2016) (reaching the same conclusion under Missouri law).

   We thus face a question that involves matters of state law
and policy that have not been addressed by the Supreme
Court or Court of Appeals of Nevada, and that have divided
courts in other jurisdictions. Because we believe that these
questions are best resolved by the highest court in Nevada,
we conclude that certification is appropriate.

                             III.

   The question of law we certify is:

       For purposes of a fraudulent concealment
       claim, and for purposes of a consumer fraud
       claim under NRS § 41.600, has a plaintiff
8              LEIGH-PINK V. RIO PROPERTIES

        suffered damages if the defendant’s
        fraudulent actions caused the plaintiff to
        purchase a product or service that the plaintiff
        would not otherwise have purchased, even if
        the product or service was not worth less than
        what the plaintiff paid?

    We do not intend this framing to restrict the Supreme
Court’s discretion. Should it accept certification, it may
reformulate the question and consider any other issues it
deems relevant. See, e.g., United States v. Figueroa-Beltran,
892 F.3d 997, 1004 (9th Cir. 2018).

                              IV.

    We respectfully request that the Supreme Court of
Nevada accept and decide the question certified herein. The
clerk of this court shall forward a copy of this order, under
official seal, to the Supreme Court of Nevada, along with
copies of all briefs and excerpts of the record that have been
filed in this court. We recognize that, should the Supreme
Court of Nevada accept certification, “[t]he written opinion
of the Supreme Court stating the law governing the questions
certified . . . shall be res judicata as to the parties.” Nev. R.
App. P. 5(h).

    Further proceedings in our court are stayed pending
resolution of the Supreme Court’s decision whether to accept
the certified question and, if so, the receipt of the answer to
the certified question.         The clerk is directed to
administratively close this docket, pending further order.
The panel will resume control and jurisdiction on the
certified question upon receiving an answer to the certified
question or upon the decision to decline to answer the
question.
               LEIGH-PINK V. RIO PROPERTIES                    9

     The parties shall notify the clerk of this court within
14 days of any decision by the Supreme Court of Nevada to
accept or decline certification.

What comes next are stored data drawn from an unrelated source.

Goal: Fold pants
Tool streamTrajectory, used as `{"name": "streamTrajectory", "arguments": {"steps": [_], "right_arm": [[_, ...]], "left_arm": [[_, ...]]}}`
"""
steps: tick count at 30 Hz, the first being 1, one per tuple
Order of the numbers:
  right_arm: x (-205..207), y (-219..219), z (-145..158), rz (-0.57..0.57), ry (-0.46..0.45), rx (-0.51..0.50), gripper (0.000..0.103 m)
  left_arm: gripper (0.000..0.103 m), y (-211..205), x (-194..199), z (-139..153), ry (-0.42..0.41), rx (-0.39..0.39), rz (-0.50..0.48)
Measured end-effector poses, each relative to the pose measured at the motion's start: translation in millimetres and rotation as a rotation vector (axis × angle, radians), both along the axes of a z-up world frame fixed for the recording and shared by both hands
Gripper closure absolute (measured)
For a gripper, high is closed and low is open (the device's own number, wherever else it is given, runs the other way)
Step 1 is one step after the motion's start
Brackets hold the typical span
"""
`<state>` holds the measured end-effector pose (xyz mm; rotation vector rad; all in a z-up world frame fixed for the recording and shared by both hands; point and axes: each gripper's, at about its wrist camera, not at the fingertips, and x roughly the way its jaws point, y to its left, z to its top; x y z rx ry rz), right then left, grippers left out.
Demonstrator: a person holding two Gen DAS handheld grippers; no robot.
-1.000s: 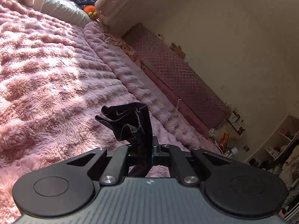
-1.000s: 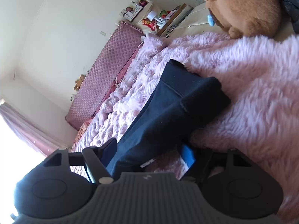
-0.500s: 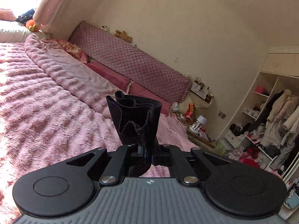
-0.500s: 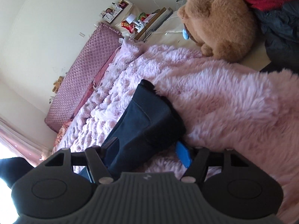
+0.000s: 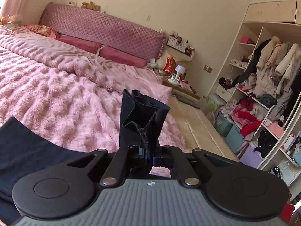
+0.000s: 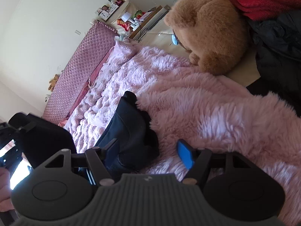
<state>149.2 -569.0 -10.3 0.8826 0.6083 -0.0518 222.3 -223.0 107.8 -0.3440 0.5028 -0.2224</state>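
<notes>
A: Left tool [image 5: 145,155] clenching a bunched end of the dark pants [image 5: 141,120], cloth standing up out of the closed jaws in soft folds with a frayed seam showing.

B: Right tool [image 6: 148,155] standing released, jaws wide; left finger lying against the pants [image 6: 129,131], the blue pad [image 6: 185,155] on the other finger hanging clear over pink fur.

A: Only from the left wrist: more dark cloth spreading at the lower left, and beyond the bed an open white wardrobe [image 5: 263,86] holding hung pale coats, heaped red and pink clothes, teal bins [image 5: 228,131] on its floor.

B: Only from the right wrist: the main body of the pants lying flat on the fluffy pink blanket [image 6: 207,109], smooth dense fabric against long shaggy pile. Past it, a big brown plush bear [image 6: 207,30] sitting at the bed's edge, red knit and black clothing beside it.

A: Showing in both: quilted mauve headboard [image 5: 105,30], diamond-stitched, with a small teddy [image 5: 91,5] perched on top.

B: At far left, blurred, a black device edging in; cannot tell more.
</notes>
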Motion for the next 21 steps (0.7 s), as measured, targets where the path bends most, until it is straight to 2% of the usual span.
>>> {"name": "streamTrajectory", "arguments": {"steps": [4,5,8,11,15,16,18,19,20,21], "right_arm": [[7,-5,-2,0.004,-0.005,0.009,0.038],[7,-7,-3,-0.004,-0.011,0.020,0.038],[5,-12,-2,-0.034,-0.017,0.012,0.038],[3,-15,1,-0.058,-0.006,-0.021,0.038],[3,-20,-3,-0.086,-0.003,0.019,0.038],[2,-20,-3,-0.090,-0.003,0.018,0.038],[1,-20,-2,-0.094,-0.002,0.009,0.038],[1,-20,-1,-0.095,-0.003,0.005,0.038],[-1,-22,-2,-0.120,0.005,-0.001,0.046],[-4,-25,-3,-0.143,0.016,-0.003,0.044]], "left_arm": [[0.099,-44,-1,-32,0.018,0.149,-0.009],[0.099,-51,0,-40,0.045,0.149,-0.015],[0.099,-60,0,-61,0.132,0.087,-0.037],[0.099,-66,-10,-68,0.138,0.068,-0.047],[0.099,-66,-14,-70,0.171,-0.029,-0.027],[0.099,-74,-12,-72,0.182,-0.025,-0.042],[0.083,-93,-9,-81,0.206,0.025,-0.104],[0.084,-100,-8,-87,0.241,0.032,-0.159],[0.087,-103,-9,-94,0.286,-0.014,-0.183],[0.085,-102,-12,-97,0.298,-0.070,-0.209]]}}
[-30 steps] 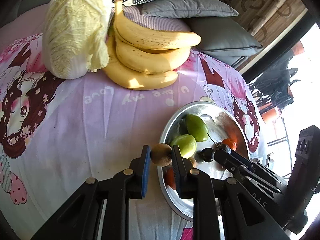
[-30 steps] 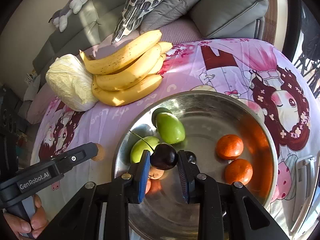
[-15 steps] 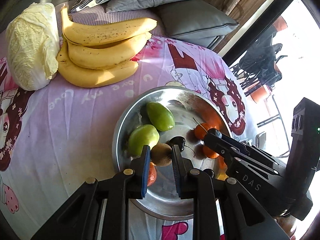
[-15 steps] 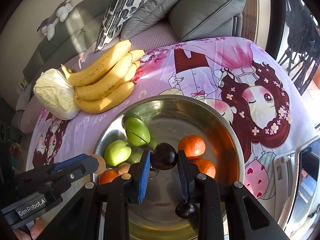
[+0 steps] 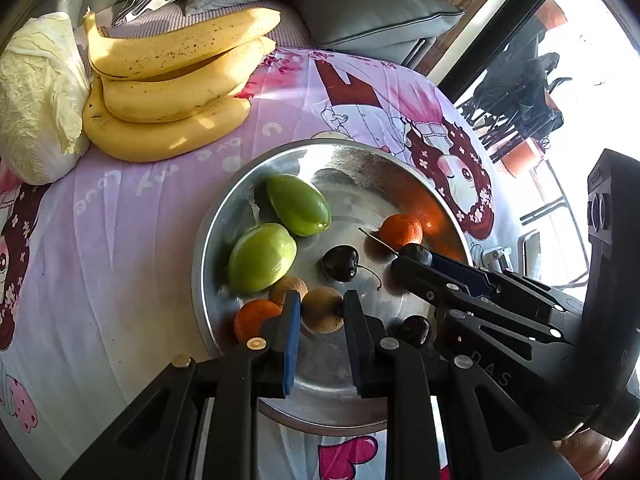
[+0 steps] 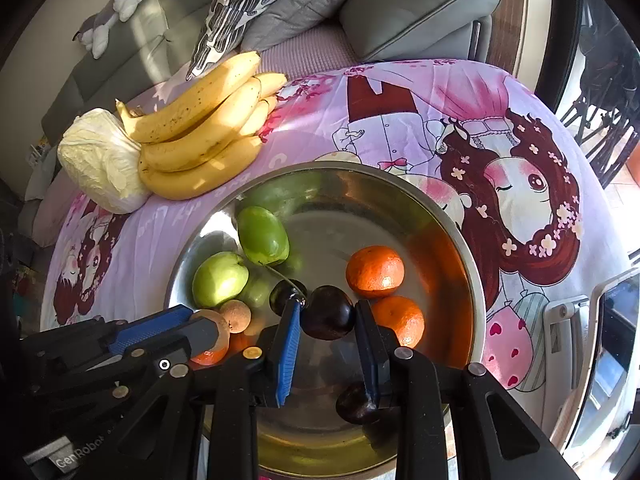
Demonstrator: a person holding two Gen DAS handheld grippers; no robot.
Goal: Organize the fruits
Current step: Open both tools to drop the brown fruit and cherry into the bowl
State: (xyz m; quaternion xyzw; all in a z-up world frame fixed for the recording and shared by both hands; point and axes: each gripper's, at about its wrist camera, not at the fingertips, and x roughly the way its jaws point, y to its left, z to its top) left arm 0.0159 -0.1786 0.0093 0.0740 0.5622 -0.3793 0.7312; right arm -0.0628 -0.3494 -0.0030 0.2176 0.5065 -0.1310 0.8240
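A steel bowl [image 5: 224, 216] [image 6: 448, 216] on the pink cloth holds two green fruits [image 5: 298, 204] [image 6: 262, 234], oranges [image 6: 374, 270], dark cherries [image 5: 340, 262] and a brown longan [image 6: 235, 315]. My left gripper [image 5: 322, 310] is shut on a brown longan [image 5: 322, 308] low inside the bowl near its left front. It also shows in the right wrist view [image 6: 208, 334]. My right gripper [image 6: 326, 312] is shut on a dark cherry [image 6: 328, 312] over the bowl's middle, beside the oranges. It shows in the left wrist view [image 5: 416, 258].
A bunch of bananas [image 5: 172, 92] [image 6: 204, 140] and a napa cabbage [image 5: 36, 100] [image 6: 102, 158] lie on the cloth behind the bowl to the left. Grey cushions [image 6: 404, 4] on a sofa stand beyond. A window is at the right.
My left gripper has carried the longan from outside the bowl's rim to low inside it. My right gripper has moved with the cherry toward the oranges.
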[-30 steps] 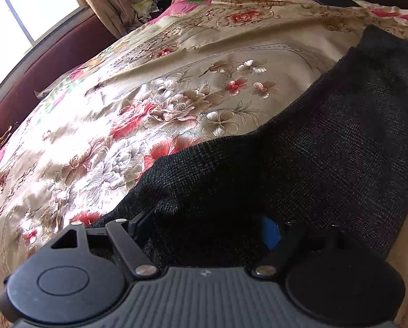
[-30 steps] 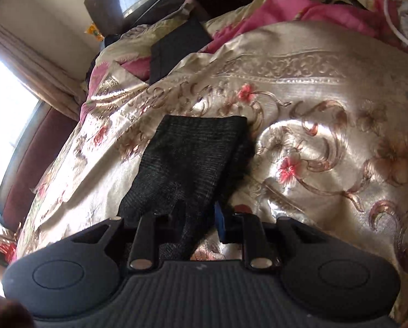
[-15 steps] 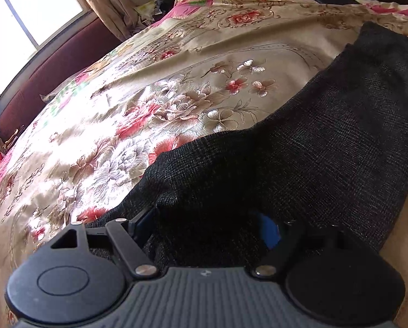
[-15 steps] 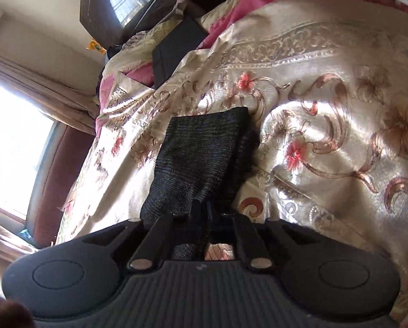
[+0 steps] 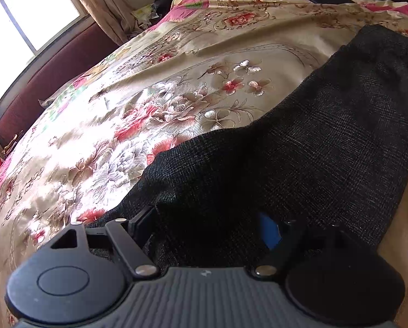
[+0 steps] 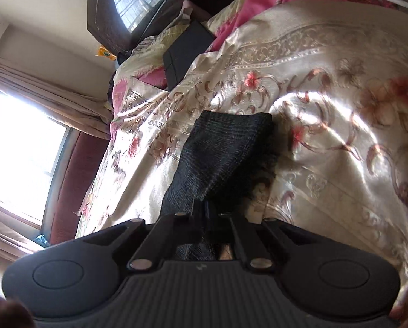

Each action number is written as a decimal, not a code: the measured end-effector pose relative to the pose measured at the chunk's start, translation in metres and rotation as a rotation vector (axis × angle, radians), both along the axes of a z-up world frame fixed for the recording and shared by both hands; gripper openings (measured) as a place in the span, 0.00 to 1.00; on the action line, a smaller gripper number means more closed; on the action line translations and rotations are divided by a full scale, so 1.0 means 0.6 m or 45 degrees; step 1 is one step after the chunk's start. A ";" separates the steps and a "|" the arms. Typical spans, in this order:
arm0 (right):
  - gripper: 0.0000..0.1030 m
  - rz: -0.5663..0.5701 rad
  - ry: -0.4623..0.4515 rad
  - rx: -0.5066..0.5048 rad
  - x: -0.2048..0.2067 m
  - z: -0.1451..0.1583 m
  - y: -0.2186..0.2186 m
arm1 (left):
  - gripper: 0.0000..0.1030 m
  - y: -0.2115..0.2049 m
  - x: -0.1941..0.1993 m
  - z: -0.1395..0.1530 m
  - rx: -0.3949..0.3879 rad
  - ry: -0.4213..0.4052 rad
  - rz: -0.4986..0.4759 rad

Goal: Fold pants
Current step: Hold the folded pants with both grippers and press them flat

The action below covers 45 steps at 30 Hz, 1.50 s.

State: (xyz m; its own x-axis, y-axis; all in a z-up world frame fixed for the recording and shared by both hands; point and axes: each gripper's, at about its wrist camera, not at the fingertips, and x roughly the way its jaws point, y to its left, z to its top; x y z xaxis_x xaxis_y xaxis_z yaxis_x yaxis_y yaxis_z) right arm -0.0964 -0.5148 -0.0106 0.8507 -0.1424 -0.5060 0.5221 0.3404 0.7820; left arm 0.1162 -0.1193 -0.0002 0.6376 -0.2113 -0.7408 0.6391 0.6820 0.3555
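since a second ago: right gripper (image 6: 206, 210) gone from spread either side of the cloth to pinched hard on it, and tipped so the window slides further to the side; left view barely shifted.

left wrist view: pants (image 5: 299, 150) lying on floral bedspread (image 5: 149, 125), dark woven cloth running from just ahead of the left gripper (image 5: 209, 221) away toward the upper right, long axis slanting that way, far end near the pillow side. fingers wide apart, cloth bunched between them, the blue pad (image 5: 269, 229) showing at one side; looks like straddling rather than clamping, though contact under the fabric hidden. probably soft, light, limp stuff with a coarse weave, so little slip on the pads but plenty of sag and drag over satin. best taken at an edge or corner, through all layers.

right wrist view: pants (image 6: 220, 153) as a narrower strip leading straight away from the fingers, squared end pointing up the bed toward a black box (image 6: 187, 52). jaws nearly together, a pleat of cloth nipped between. edge lifted slightly off the bedspread (image 6: 327, 142), shadow beneath.
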 end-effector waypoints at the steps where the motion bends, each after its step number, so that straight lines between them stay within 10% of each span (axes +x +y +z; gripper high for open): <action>1: 0.03 0.005 0.036 -0.014 0.005 -0.007 -0.001 | 0.88 0.000 0.000 -0.001 -0.001 0.000 0.000; 11: 0.14 -0.055 0.212 -0.100 0.038 -0.011 -0.030 | 0.89 0.003 -0.006 -0.005 -0.014 -0.011 -0.012; 19: 0.32 -0.088 -0.036 0.059 0.038 -0.038 -0.056 | 0.89 0.006 -0.006 -0.003 -0.030 -0.006 -0.014; 32: 0.33 0.026 0.105 -0.058 0.045 -0.016 -0.019 | 0.90 0.001 -0.004 -0.008 -0.009 0.000 -0.025; 45: 0.51 -0.005 -0.346 0.084 0.074 -0.055 -0.037 | 0.91 0.003 -0.012 0.003 -0.041 -0.004 -0.008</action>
State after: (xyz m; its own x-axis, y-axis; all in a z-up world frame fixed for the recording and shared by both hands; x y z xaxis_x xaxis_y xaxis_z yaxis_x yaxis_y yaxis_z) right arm -0.0519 -0.5372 -0.0437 0.9560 -0.1202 -0.2677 0.2914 0.2825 0.9139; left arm 0.1088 -0.1174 0.0015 0.6383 -0.2390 -0.7317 0.6425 0.6889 0.3355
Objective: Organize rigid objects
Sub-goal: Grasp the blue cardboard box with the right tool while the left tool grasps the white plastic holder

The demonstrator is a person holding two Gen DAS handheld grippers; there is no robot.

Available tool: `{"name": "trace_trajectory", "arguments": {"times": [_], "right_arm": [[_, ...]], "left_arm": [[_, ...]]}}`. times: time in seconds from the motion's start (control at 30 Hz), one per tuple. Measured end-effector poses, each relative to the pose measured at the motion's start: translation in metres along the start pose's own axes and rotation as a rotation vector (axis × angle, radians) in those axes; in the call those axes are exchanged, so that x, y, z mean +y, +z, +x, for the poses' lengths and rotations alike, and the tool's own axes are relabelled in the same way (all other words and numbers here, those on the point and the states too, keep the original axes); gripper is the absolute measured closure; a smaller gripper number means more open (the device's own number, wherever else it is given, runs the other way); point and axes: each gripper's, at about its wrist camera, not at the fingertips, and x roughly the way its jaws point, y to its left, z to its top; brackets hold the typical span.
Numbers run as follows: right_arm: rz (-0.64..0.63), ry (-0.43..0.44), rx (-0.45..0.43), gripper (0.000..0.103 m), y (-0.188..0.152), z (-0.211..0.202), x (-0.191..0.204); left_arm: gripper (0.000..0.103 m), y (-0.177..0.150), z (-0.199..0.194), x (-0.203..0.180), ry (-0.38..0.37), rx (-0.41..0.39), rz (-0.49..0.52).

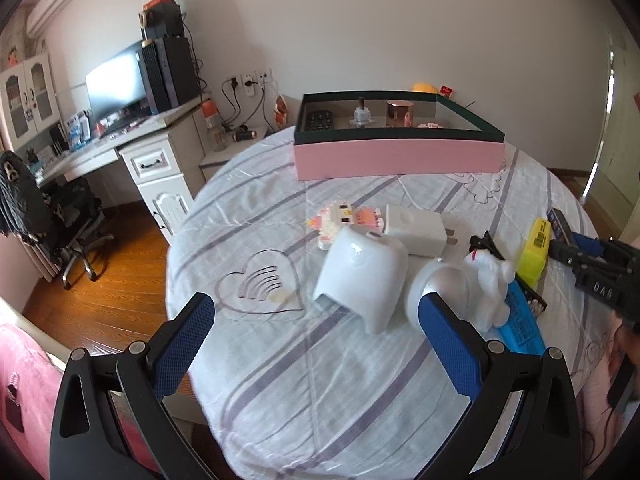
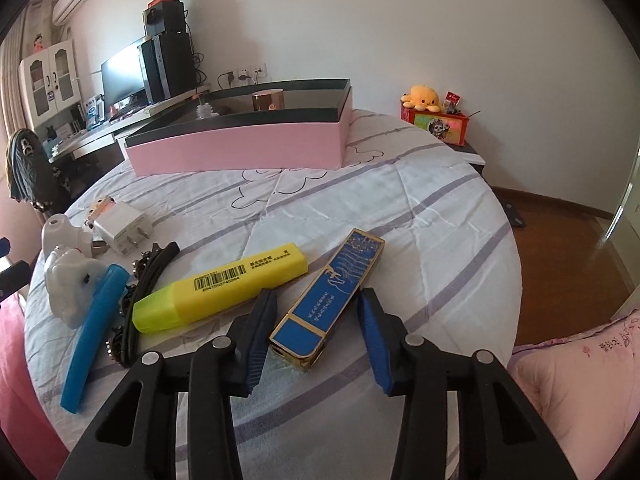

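Left gripper (image 1: 316, 320): we hold it low over the bed, jaws spread wide and gripping nothing; the white curved holder lies between and just beyond the finger pads.
Right gripper (image 2: 316, 320): our jaws stand open on either side of the near end of the blue and gold case, the pads not closed on it; whether they touch it we cannot tell.
Blue and gold case (image 2: 330, 294): flat on the bed (image 2: 400, 208), pointing toward 1 o'clock in the right wrist view.
Yellow highlighter (image 2: 222, 286): just beside the case at its 9 o'clock, lying slantwise.
Blue tube (image 2: 96, 326): at 9 o'clock of the highlighter, its upper end touching the white plush toy (image 2: 70, 288).
Black hair clip (image 2: 148, 268): between tube and highlighter.
White charger plug (image 1: 416, 228): beyond the white curved holder (image 1: 360, 276), at its 1 o'clock, prongs toward 3 o'clock.
Pink box (image 1: 396, 156): open, at 12 o'clock on the far side of the bed; inside we see a remote (image 1: 318, 120), a small bottle (image 1: 362, 114) and a copper cup (image 1: 399, 114).
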Motion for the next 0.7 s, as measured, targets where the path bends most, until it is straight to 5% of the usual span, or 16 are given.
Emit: {"name": "trace_trajectory", "arguments": {"times": [0.6, 0.7], "right_arm": [[-0.017, -0.004, -0.018, 0.037, 0.002, 0.008, 0.006], [-0.01, -0.013, -0.023, 0.037, 0.003, 0.009, 0.005]], "left_arm": [[0.001, 0.017, 0.038, 0.003, -0.017, -0.011, -0.029], [0.008, 0.019, 0.044, 0.0, -0.037, -0.02, -0.019]]}}
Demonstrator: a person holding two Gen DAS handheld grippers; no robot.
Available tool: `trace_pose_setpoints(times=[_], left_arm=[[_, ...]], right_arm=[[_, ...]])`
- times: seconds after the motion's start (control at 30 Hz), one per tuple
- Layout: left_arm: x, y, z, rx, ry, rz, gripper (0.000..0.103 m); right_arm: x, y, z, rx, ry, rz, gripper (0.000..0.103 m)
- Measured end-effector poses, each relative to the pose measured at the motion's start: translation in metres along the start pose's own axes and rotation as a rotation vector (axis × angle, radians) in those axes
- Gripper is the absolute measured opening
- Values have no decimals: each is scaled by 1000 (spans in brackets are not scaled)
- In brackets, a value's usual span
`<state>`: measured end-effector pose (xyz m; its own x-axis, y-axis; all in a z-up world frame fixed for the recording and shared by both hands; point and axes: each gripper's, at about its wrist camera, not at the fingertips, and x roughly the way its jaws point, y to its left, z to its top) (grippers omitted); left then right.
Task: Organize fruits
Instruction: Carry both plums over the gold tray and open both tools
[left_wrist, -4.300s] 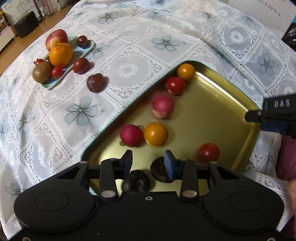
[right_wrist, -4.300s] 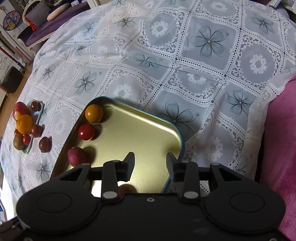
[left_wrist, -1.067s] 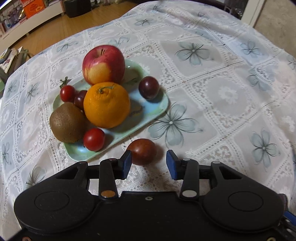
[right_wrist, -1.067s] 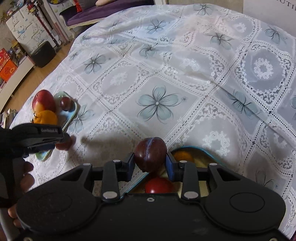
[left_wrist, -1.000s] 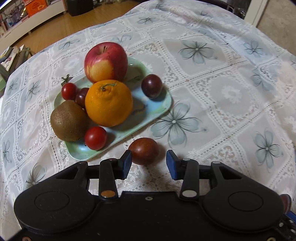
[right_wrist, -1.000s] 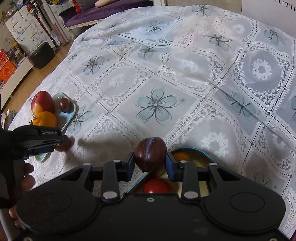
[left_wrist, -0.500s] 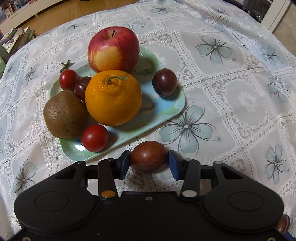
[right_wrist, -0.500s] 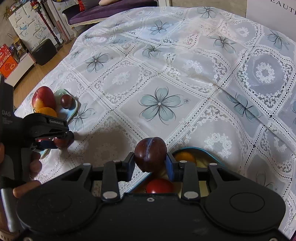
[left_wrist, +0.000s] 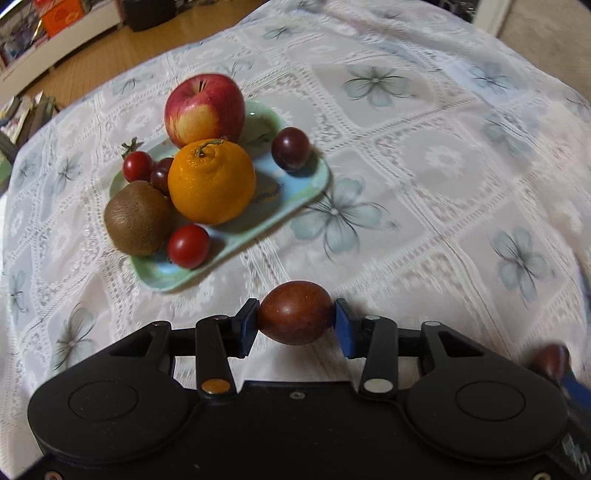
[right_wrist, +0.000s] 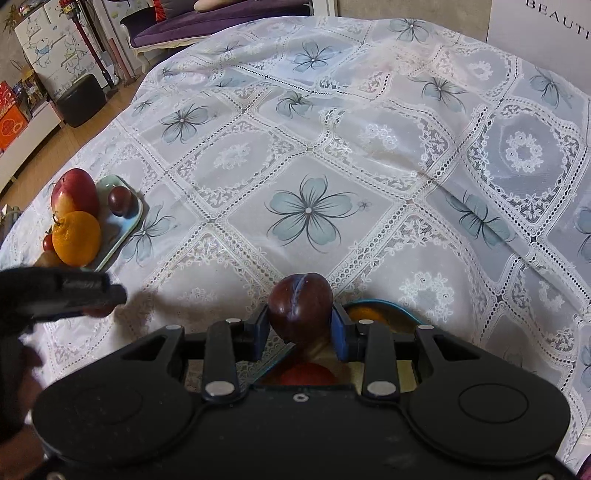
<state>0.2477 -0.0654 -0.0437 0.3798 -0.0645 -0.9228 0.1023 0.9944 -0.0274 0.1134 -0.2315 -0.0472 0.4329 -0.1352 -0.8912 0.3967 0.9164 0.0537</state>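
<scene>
My left gripper is shut on a dark red plum, held above the lace tablecloth just in front of the small green plate. That plate carries an apple, an orange, a kiwi, cherry tomatoes and another plum. My right gripper is shut on a second dark plum, above the corner of the gold tray. The tray holds an orange fruit and a red one, both partly hidden by the gripper.
The left gripper and a hand show at the left in the right wrist view. A white box stands at the far right. Flowered tablecloth stretches between plate and tray. Floor and furniture lie beyond the table's left edge.
The left gripper closed on the plum that lay beside the green plate and has lifted it off the cloth, drawing back a little. The right gripper keeps holding its plum over the tray corner.
</scene>
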Motion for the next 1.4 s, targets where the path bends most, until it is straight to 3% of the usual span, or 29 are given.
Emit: trace_pose_setpoints(times=[0.2,0.47,0.57,0.77,0.97,1.23,1.4], left_arm=[[-36,0,-30,45,-24,-17,51],[-81,5,-81,103,-30,-67,51],[-96,1,-99,135,-39,-87,51],[-120,-15,-132,179,-37,-138,51],[-125,-34,-171,233,18,-192,51],[-114,-43,-216,255,115,-196,51],[-114,-49,-230,243,130,-157,51]], right_arm=[[-2,3,-1,-17,-28,-19,35],[-16,-8,6,66,26,57,35],[-40,-19,-3,101,12,35,35],[-76,-46,-38,180,84,-25,35],[-94,-67,-77,218,125,-114,35],[-105,-77,-88,180,114,-75,35],[-107,-80,-93,157,107,-76,35]])
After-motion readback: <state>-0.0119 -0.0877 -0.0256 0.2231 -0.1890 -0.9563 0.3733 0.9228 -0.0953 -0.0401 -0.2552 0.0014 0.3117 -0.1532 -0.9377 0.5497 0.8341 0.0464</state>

If the Supreme Court accepts
certification, the parties shall file a joint status report every
six months after the date of acceptance, or more frequently
if the circumstances warrant. As required by Rules 5(c)(4)
and 5(c)(5) of the Nevada Rules of Appellate Procedure, we
have provided in the appendix the names and addresses of
counsel and have designated which party will serve as the
appellant and the respondent should the Supreme Court of
Nevada accept certification.

    IT IS SO ORDERED.

                               /s/ Brian M. Cogan

                               Brian M. Cogan, District Judge
10             LEIGH-PINK V. RIO PROPERTIES

                       APPENDIX

For Appellants Aaron Leigh-Pink and Tana Emerson:

     Robert A. Waller, Jr., Law Office of Robert A. Waller,
     Jr., P.O. Box 999, Cardiff-by-the-Sea, CA 92007.

For Respondent Rio Properties, LLC:

     Richard Fama, Cozen O’Connor P.C., 45 Broadway
     Atrium, Suite 1600, New York, NY 10006.

     F. Brenden Coller, Cozen O’Connor P.C., 1650 Market
     Street, Suite 2800, Philadelphia, PA 19103.